If God is not mad at us anymore, then why do we have all of this evidence of His wrath against the sins of mankind? Why would there even be a Hell for men since God’s entire wrath toward men would be satisfied by Christ’s suffering.

Again, the verse proves too much. If the “world” is everybody, then everyone is safe from God’s wrath. It doesn’t say anything here about God merely offering Christ’s death as propitiation; it says that Christ’s death is the propitiation.

Christ’s sacrifice is offered and made available to everyone in the whole world, not just John and his current readers. It is a real offer based on a sacrifice that could have paid all the penalty for all of the sins. The sacrifice requires not addition or supplement.

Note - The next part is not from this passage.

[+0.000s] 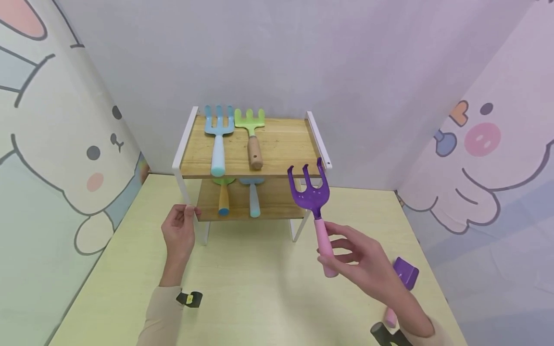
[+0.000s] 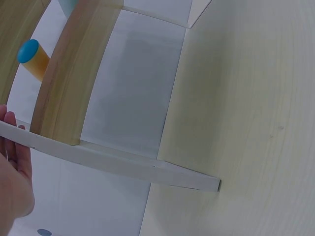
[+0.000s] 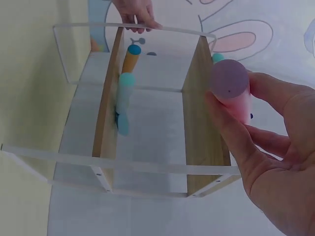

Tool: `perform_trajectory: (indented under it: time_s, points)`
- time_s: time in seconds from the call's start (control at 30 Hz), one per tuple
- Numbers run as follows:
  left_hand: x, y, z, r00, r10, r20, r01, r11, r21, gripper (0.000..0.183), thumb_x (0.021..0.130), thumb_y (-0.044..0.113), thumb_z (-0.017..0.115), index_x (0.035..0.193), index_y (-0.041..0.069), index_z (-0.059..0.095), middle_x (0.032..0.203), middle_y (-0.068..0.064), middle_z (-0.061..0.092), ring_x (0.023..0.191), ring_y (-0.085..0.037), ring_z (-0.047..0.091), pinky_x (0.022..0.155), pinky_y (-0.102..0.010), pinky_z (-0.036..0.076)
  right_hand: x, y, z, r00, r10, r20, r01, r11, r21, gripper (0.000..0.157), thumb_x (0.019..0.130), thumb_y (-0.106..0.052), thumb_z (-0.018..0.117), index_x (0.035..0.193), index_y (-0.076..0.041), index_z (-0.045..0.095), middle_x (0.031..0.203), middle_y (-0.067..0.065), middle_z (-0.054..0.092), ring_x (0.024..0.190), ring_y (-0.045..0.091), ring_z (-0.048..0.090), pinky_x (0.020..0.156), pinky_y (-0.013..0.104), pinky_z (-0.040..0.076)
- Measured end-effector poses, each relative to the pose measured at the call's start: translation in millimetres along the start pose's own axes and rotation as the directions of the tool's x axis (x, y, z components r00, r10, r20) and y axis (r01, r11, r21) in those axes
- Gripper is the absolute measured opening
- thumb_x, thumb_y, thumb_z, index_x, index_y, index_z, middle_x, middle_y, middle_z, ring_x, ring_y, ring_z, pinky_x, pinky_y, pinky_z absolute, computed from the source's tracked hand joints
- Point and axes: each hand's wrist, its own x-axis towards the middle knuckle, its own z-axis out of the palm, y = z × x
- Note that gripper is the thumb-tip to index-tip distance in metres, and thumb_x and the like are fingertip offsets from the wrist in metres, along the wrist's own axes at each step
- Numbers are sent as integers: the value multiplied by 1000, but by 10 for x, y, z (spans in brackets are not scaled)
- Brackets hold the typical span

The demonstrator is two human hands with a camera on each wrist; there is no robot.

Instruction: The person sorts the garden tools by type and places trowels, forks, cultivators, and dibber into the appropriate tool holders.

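Note:
My right hand [image 1: 361, 259] holds a hand fork [image 1: 312, 196] by its pink handle, between thumb and fingers. Its purple tines point up, in front of the right end of a two-tier rack [image 1: 281, 176]. The right wrist view shows the handle's round end [image 3: 230, 79]. At the rack's left side, my left hand [image 1: 179, 228] grips the white metal frame [image 2: 113, 163]. On the top board lie a blue hand fork [image 1: 219, 144] and a green hand fork with a wooden handle [image 1: 254, 151]. Two more tools, with orange [image 1: 223, 199] and pale blue [image 1: 254, 199] handles, lie below, heads partly hidden.
A purple trowel [image 1: 406, 273] with a pink handle lies on the pale table [image 1: 251, 288] at the right, partly behind my right forearm. Curtains with cartoon animals [image 1: 484, 144] enclose the back and sides.

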Motion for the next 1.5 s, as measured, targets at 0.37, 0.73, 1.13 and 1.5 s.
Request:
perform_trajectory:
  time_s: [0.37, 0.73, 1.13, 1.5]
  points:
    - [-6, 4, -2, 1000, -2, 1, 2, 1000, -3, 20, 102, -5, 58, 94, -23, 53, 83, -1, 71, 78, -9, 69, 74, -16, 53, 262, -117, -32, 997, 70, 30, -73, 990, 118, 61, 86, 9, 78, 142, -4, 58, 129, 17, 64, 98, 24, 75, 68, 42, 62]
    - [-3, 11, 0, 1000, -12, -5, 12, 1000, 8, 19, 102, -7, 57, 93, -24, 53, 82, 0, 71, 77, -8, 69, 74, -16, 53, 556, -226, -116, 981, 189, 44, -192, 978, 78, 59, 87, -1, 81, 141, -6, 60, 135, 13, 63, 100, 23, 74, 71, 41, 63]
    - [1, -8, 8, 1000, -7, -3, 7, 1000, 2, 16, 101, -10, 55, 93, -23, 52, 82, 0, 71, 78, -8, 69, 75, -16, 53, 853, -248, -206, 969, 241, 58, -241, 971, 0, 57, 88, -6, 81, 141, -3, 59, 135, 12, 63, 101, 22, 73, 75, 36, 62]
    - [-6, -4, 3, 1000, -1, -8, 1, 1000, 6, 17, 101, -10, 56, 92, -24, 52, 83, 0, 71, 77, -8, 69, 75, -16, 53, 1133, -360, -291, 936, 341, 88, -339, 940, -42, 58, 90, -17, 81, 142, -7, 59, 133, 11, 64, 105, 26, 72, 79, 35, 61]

You grant that God must intervene in the lives of men for any of us to be saved. Praise God for His love that motivates His intervention and action! Paul provided the fitting close to any discussion of this topic: “Oh, the depth of the riches both of the wisdom and knowledge of God ! How unsearchable are His judgments and unfathomable His ways ! For WHO HAS KNOWN THE MIND OF THE LORD, OR WHO BECAME HIS COUNSELOR ? Or WHO HAS FIRST GIVEN TO HIM THAT IT MIGHT BE PAID BACK TO HIM AGAIN ? For from Him and through Him and to Him are all things. To Him be the glory forever. Amen.” (Romans 11:33-36, NASB).


JK

Steve Martin said...

Ok, J.K..

I wish you (I truly do) all the best and hope you are able to somehow find assurance of your salvation.

As a believer in Calvinism, it will be very tough for you and I do not believe that is what God wants for you.

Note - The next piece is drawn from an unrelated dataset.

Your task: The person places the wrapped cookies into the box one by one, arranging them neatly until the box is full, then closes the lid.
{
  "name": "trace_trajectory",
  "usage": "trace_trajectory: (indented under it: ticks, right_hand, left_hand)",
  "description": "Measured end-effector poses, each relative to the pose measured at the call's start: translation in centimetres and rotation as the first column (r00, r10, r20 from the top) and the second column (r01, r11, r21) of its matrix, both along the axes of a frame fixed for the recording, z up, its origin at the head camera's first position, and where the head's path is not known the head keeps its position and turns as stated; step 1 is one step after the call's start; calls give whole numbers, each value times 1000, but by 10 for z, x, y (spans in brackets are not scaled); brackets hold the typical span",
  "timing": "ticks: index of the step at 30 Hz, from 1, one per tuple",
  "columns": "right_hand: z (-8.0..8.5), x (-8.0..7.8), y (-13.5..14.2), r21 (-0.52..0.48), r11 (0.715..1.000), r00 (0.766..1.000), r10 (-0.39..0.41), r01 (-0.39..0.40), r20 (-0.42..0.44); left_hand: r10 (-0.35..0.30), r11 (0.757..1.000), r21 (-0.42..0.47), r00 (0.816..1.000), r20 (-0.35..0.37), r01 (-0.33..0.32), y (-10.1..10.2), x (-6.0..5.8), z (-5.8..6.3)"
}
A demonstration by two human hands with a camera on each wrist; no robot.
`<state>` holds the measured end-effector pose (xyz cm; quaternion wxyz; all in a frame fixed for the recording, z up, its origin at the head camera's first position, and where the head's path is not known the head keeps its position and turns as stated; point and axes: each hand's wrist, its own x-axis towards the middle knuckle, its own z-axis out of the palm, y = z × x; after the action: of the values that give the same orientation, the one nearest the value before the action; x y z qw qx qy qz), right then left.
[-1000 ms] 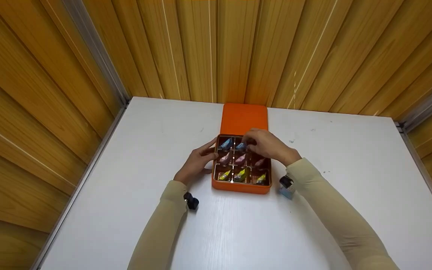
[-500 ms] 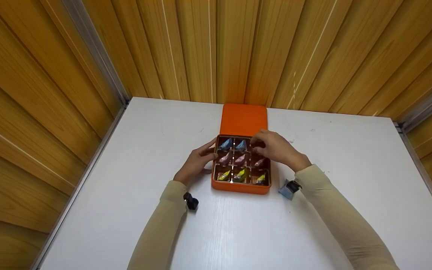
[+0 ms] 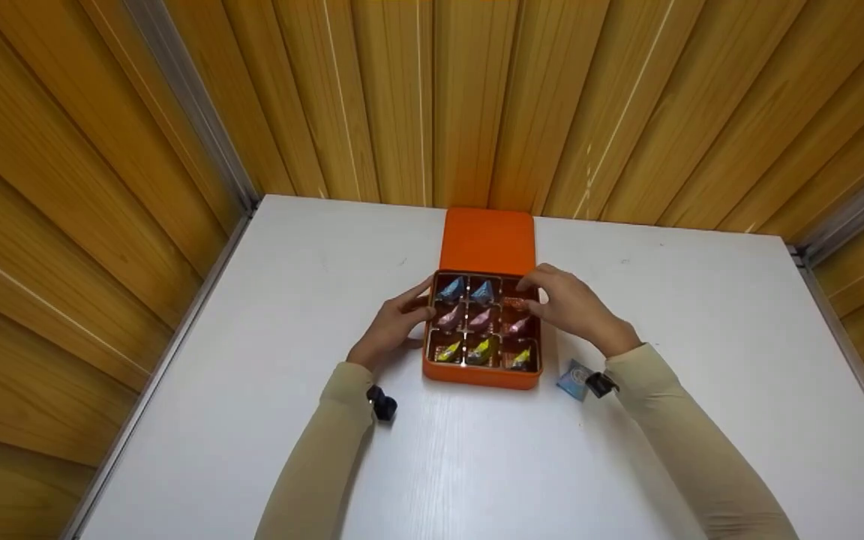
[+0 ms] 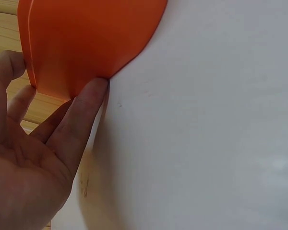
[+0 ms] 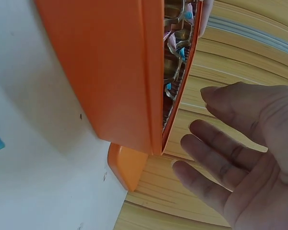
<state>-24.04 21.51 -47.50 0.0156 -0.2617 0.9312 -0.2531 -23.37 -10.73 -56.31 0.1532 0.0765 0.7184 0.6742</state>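
An orange box (image 3: 481,377) stands uncovered on the white table, its dark tray split into compartments. Wrapped sweets lie inside: two blue sweets (image 3: 483,292) at the back, pink sweets (image 3: 480,320) in the middle row, yellow sweets (image 3: 448,351) in front. No sweet shows in the back right compartment (image 3: 513,289). My left hand (image 3: 394,324) holds the box's left side, thumb at the rim, fingers against the wall (image 4: 81,48). Above the back right corner is my right hand (image 3: 571,304), fingers apart and loosely bent; in the right wrist view nothing lies between them.
Behind the box lies its orange lid (image 3: 488,238), near the plank wall (image 3: 469,105). A light blue wrapped piece (image 3: 574,380) rests on the white table (image 3: 462,465) right of the box, beside my right wrist. Metal rails edge the side walls.
My right hand has drawn back rightward from the back middle blue sweet, and its fingers have spread. More of the back right compartment and the blue piece shows. The left hand stays put.
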Motion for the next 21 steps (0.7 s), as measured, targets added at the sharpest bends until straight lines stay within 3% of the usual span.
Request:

I have never met a Calvinist that isn't self-focused and pre-occupied with their religious performance.

Not to say that they don't exist, I have just never met any.

Lutherans on the other hand, trust in the exernal Word and Sacraments and have assurance in what God has done...for them.

Thanks, my friend.

I'm sure we'll keep in touch.

- Steve

Anonymous said...

Steve,

Thanks for your comments and your willingness to discuss. I learned several things, including some more verses to keep in mind.

I am also sure we will keep in touch.

It has not been my intention to be argumentative for the sake of argumentation. I learn through argument, and I have learned much from you.

Thanks again,

JK

Steve Martin said...

Hey J.K.!

Sorry for my absense, my friend.

I appreciate your kind words!

I was talking to my friend Pastor Bror (Erickson) and I told him I was going to send you a link to a post he wrote on Limited Atonement.

So here it is :

http://utah-lutheran.blogspot.com/2010/05/putting-limited-atonement-to-rest.html

Bror is a lot smarter than I and maybe he can explain our view in a way that makes more sense to you.

Anywho...for what it's worth.

- Steve

J. K. Jones said...

Steve,

Thanks for the link.


Could I enlist your help over here: http://commonsenseatheism.com/?p=8907#comment-43791

There are many atheists who have problems with the atonement in general, and I would love to see how you would handle their objections on their own terf.

Let’s not lose sight of the evangelism thing in the heat of the discussion. :-)

I will continue the series of psots, keeping in mind the things you have said. My intent is to work / argue out these issues in my own mind.